Ortega F, Wenceslau LD.

Can Fam Physician. 2019;65(4):274-281.

Rates of mental health issues, including addiction and suicide, are disproporationately elevated amongst Indigenous populations around the world. These are intimately linked to “underlying economic, social, and political inequities that are legacies of colonization and the government’s attempt at ‘cultural genocide’” as described in the Canadian context. Existing mental health services are institutionally racist and cater poorly, if at all, to Indigenous mental health needs in a culturally sensitive and appropriate manner. This discrepancy in mental health outcomes and poorly adapted services are particularly jarring juxtaposed with the “wealth of diverse healing traditions that have endured [within these Indigenous communities] despite the cultural oppression of colonization”.

In contrast to the euro-centric, biomedical model, “Elders tend to view mental illness in spiritual and social terms, as rooted in disconnection from families, traditions, communities, the land, and one’s self and spirit; and view healing as requiring the re-establishment of these connections.” Elders could provide a degree of cultural continuity - “[this] relies upon a community’s effort to maintain its cultural institutions and practices, [and] has been identified as a strong community-level protective factor against suicide among Indigenous peoples”.

In this prospective cohort study set in a Western Canadian inner city primary care clinic, Tu et al explored whether involvement of Indigienous Elders in the routine primary mental health management of self-identifying indigenous patients with depressive symptoms or suicidal ideation was beneficial. Note that the “target population … was adult Indigenous clinic patients who were interested in connecting with an Elder.”

The primary outcome measure employed was the Patient Health Questionnaire 9 (PHQ-9) scale, with secondary measures including emergency department attendance rates pre- and post-intervention and changes in suicide risk (measured with the SBQ-R [Suicidal Behaviors Questionnaire–Revised]).
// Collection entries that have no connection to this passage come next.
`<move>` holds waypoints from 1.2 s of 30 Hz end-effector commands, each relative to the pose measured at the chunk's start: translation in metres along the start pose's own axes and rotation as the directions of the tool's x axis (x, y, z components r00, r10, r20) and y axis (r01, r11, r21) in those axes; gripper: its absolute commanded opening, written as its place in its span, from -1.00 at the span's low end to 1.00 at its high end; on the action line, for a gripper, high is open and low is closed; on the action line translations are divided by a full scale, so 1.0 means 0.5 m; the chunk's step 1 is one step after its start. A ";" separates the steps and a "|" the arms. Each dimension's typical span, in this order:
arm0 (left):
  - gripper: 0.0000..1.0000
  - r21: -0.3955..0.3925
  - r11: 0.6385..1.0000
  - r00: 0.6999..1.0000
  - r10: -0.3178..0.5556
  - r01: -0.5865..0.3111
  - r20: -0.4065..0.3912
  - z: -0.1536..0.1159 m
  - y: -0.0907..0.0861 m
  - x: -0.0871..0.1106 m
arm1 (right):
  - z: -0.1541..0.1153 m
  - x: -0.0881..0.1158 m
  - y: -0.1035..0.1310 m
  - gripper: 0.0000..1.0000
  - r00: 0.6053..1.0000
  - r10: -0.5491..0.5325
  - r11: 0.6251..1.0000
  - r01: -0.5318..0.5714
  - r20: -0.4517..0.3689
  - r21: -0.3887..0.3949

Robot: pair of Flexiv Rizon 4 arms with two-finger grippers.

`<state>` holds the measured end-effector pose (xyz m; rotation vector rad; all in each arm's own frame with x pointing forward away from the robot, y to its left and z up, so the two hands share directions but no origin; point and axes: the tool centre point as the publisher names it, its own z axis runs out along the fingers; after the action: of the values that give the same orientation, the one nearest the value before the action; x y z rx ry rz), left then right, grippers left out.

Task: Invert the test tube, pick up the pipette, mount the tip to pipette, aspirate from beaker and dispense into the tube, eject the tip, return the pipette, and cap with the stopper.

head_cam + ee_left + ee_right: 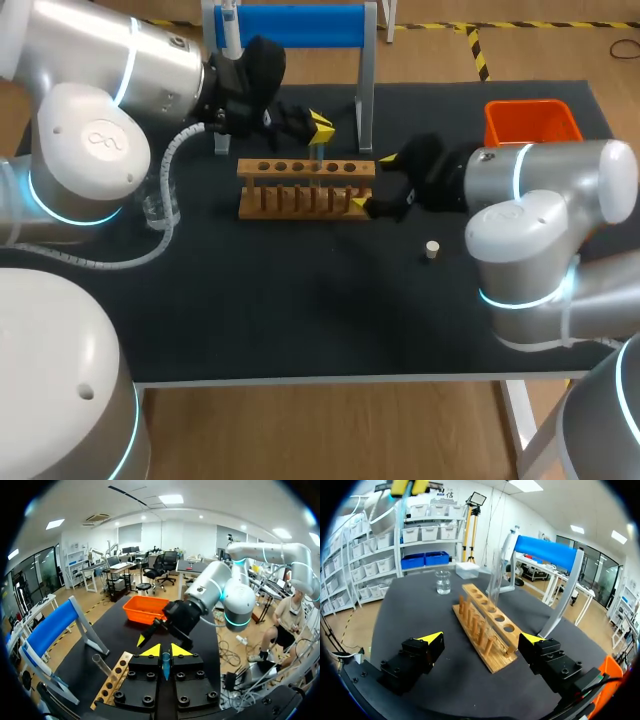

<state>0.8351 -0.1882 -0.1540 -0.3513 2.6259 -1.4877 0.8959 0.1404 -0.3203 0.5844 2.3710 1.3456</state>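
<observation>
A wooden rack [305, 185] [487, 630] stands mid-table with a clear test tube [495, 575] [102, 665] upright in one of its holes. My left gripper [320, 125] [165, 650] hangs above the rack, shut on a thin teal tapered piece [165, 666] that looks like a pipette tip. My right gripper [373, 181] [482, 638] stands wide open at the rack's right end, holding nothing. The pipette [228, 25] [510, 537] hangs on the blue stand [300, 25]. A glass beaker [160, 205] [442, 582] sits left of the rack. A small pale stopper [432, 249] lies to the rack's right.
An orange bin [530, 120] [145, 609] stands at the back right corner. The stand's grey leg [365, 90] rises just behind the rack. My left arm's hose [170, 160] loops over the beaker's side.
</observation>
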 end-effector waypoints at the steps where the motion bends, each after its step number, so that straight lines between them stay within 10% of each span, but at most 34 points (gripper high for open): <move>1: -1.00 -0.004 1.000 1.000 -0.001 0.001 -0.002 0.000 -0.001 -0.001 | -0.107 -0.008 -0.007 1.00 0.998 -0.014 0.994 0.007 -0.061 -0.106; 16: -1.00 -0.004 1.000 1.000 -0.001 0.001 -0.002 0.000 -0.001 -0.001 | -0.269 0.044 0.037 1.00 0.957 -0.119 0.949 0.031 -0.264 -0.312; 36: -1.00 -0.004 1.000 1.000 -0.001 0.001 -0.002 0.000 -0.001 -0.001 | -0.282 0.101 0.130 1.00 0.872 -0.199 0.898 -0.020 -0.448 -0.439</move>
<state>0.8349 -0.1886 -0.1545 -0.3510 2.6241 -1.4893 0.7917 0.0927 -0.2026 0.0198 2.2561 2.0789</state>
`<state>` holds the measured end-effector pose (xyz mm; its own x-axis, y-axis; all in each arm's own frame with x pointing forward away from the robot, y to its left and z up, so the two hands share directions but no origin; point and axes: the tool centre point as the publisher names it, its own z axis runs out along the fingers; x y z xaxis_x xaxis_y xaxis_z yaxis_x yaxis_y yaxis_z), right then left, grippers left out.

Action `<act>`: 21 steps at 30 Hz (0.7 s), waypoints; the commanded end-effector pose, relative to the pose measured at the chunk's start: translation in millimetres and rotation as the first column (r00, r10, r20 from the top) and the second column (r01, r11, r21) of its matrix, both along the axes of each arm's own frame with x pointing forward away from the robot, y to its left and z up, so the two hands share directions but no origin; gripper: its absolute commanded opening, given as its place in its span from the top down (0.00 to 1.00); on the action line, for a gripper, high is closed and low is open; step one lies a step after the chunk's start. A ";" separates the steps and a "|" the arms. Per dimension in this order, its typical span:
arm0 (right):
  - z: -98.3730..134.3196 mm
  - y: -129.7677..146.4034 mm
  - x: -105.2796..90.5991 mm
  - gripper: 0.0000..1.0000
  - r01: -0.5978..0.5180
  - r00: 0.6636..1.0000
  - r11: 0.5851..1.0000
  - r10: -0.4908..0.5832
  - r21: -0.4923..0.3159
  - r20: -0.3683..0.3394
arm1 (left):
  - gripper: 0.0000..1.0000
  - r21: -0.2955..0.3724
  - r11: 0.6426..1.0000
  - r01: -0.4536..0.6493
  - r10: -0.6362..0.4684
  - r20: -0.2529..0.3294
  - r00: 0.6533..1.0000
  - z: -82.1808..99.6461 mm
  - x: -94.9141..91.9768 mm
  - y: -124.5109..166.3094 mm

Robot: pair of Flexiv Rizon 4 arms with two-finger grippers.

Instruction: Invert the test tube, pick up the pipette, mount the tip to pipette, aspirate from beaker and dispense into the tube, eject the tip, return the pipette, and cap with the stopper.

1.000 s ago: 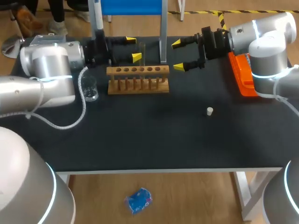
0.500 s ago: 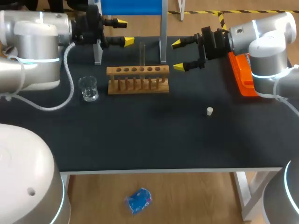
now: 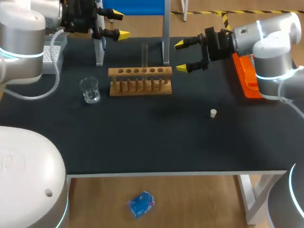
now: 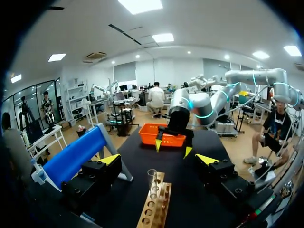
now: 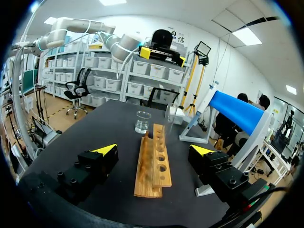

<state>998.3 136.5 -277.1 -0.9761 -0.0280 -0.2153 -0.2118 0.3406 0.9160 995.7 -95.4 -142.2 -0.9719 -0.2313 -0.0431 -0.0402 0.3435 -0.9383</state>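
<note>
A clear test tube (image 3: 145,54) stands upright in the wooden rack (image 3: 140,80) at the back middle of the table. To the rack's left sits a glass beaker (image 3: 90,90). The small white stopper (image 3: 213,113) lies on the mat to the right. My left gripper (image 3: 116,24) hovers open at the back left, well away from the tube, with nothing between its fingers. My right gripper (image 3: 181,57) hangs open just right of the rack and is also empty. From the left wrist, the tube (image 4: 152,183) is ahead of my gripper (image 4: 159,159). From the right wrist, rack (image 5: 153,161) and beaker (image 5: 142,122) lie ahead of my gripper (image 5: 154,150).
An orange tray (image 3: 247,78) lies along the right edge under my right arm. A tip box (image 3: 51,54) sits at the far left. A stand with grey posts (image 3: 166,42) and a blue top rises behind the rack. The front half of the mat holds only the stopper.
My left arm has drawn back from beside the tube, rising toward the far left corner. The tube stays upright in the rack. The right arm has not moved.
</note>
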 end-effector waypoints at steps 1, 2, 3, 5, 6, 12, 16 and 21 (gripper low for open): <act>0.0 -0.3 -0.1 0.00 -0.001 1.000 1.000 0.001 -0.001 0.000 | 0.00 0.014 1.000 0.004 -0.004 -0.008 1.000 1.9 1.0 0.4; 0.0 -0.3 -0.1 0.00 -0.001 1.000 1.000 0.001 -0.001 0.000 | 0.00 0.014 1.000 0.004 -0.004 -0.008 1.000 1.9 1.0 0.4; 0.0 -0.3 -0.1 0.00 -0.001 1.000 1.000 0.001 -0.001 0.000 | 0.00 0.014 1.000 0.004 -0.004 -0.008 1.000 1.9 1.0 0.4; 0.0 -0.3 -0.1 0.00 -0.001 1.000 1.000 0.001 -0.001 0.000 | 0.00 0.014 1.000 0.004 -0.004 -0.008 1.000 1.9 1.0 0.4; 0.0 -0.3 -0.1 0.00 -0.001 1.000 1.000 0.001 -0.001 0.000 | 0.00 0.014 1.000 0.004 -0.004 -0.008 1.000 1.9 1.0 0.4; 0.0 -0.3 -0.1 0.00 -0.001 1.000 1.000 0.001 -0.001 0.000 | 0.00 0.014 0.998 -0.061 0.061 -0.021 0.998 -3.7 4.0 18.4; 0.0 -0.3 -0.1 0.00 -0.001 1.000 1.000 0.001 -0.001 0.000 | 0.00 0.019 0.988 -0.150 0.151 -0.021 0.988 -6.1 7.2 42.6; 0.0 -0.3 -0.1 0.00 -0.001 1.000 1.000 0.001 -0.001 0.000 | 0.00 0.000 0.966 -0.259 0.259 -0.030 0.966 -7.8 9.7 80.6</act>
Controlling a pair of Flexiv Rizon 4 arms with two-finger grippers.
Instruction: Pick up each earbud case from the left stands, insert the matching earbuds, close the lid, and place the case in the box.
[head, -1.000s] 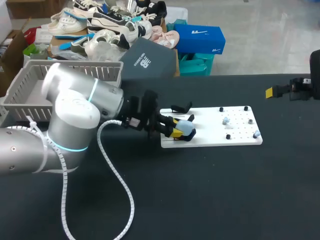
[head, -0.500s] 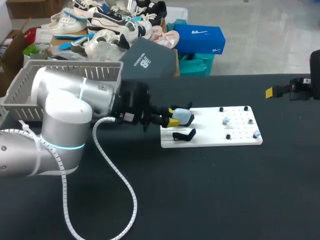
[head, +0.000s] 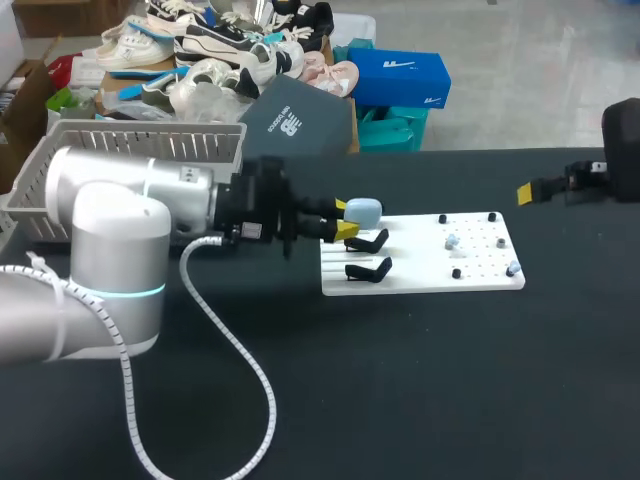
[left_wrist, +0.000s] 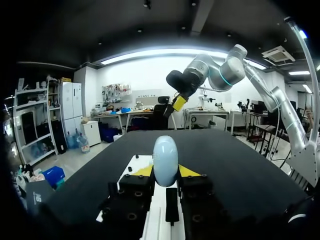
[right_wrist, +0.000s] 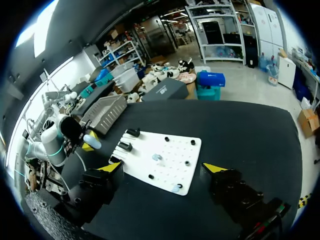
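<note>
Black counter (head: 400, 380) carries a flat white perforated board (head: 420, 282). The left gripper (head: 348, 218) pinches a smooth, rounded pale-blue earbud case (head: 364, 210) from two sides. The left wrist view shows the case standing upright between the yellow tips, lid apparently closed. The case appears clear of the two black forked stands (head: 368, 255) on the board's left end. Two small pale-blue earbuds (head: 452, 241) sit further along among the pegs. The right gripper (right_wrist: 162, 167) hangs spread and empty beyond the board's right end. A grey slatted plastic basket (head: 60, 150) stands at the far left.

Assessment: the case is being carried to loading. Keep the pinch low on the body so the lid can swing, hold it level, and bring it within the right arm's reach.
</note>
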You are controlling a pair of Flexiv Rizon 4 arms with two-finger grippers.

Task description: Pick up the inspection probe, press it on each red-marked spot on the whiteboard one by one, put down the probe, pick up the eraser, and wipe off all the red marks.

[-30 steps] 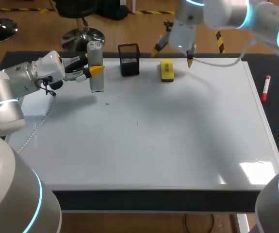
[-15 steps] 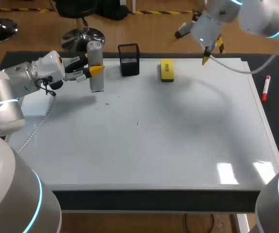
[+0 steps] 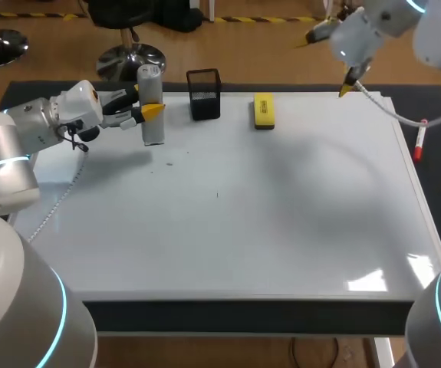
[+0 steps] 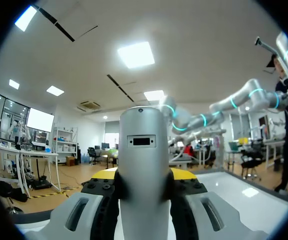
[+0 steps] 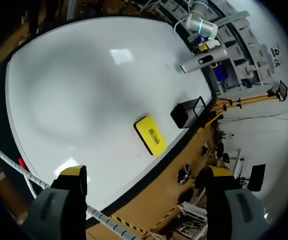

Patients were followed for 6 months, with outcomes measured at the before intervention and, 1, 3 and 6 months after the end of the 6-month intervention, which consisted of a variable number of Elder visits (from 1 to 21 visits, median 3 visits).

At baseline “68% of participants had moderate to severe depressive symptoms (PHQ-9 score of ≥10) ... and 34% had elevated risk of suicide (SBQ-R score of ≥ 7)”. The authors noted a “statistically significant 5-point and 2-point decrease in PHQ-9 and SBQ-R scores, respectively, at 1 month … [and] sustained at the 3- and 6-month” marks. Similarly, “there was a 46% reduction in total ED visits (150 vs 81) and a 56% reduction in mental health–related ED visits (80 vs 35)”.

The authors unpack the ‘treatment effect’ with the assistance of semi-structured interviews that accompanied the quantitative data collection, showing clear link through several pathways between mental health and connection to Elders, grounded in trust, openness and hope that Elders instilled. “Protective factors against suicide [from Elders included] … providing social supports; promoting a sense of belonging; connecting with family, peers, and community; drawing on spiritual, religious, or moral beliefs; and developing a positive self-appraisal and identity.”

This is a powerful and urgent paper that urges for a community-centred model of care that builds mental health interventions for Indigenous folk upon the Elders of that community. There is great potential to consider translation of ideas here in other local contexts.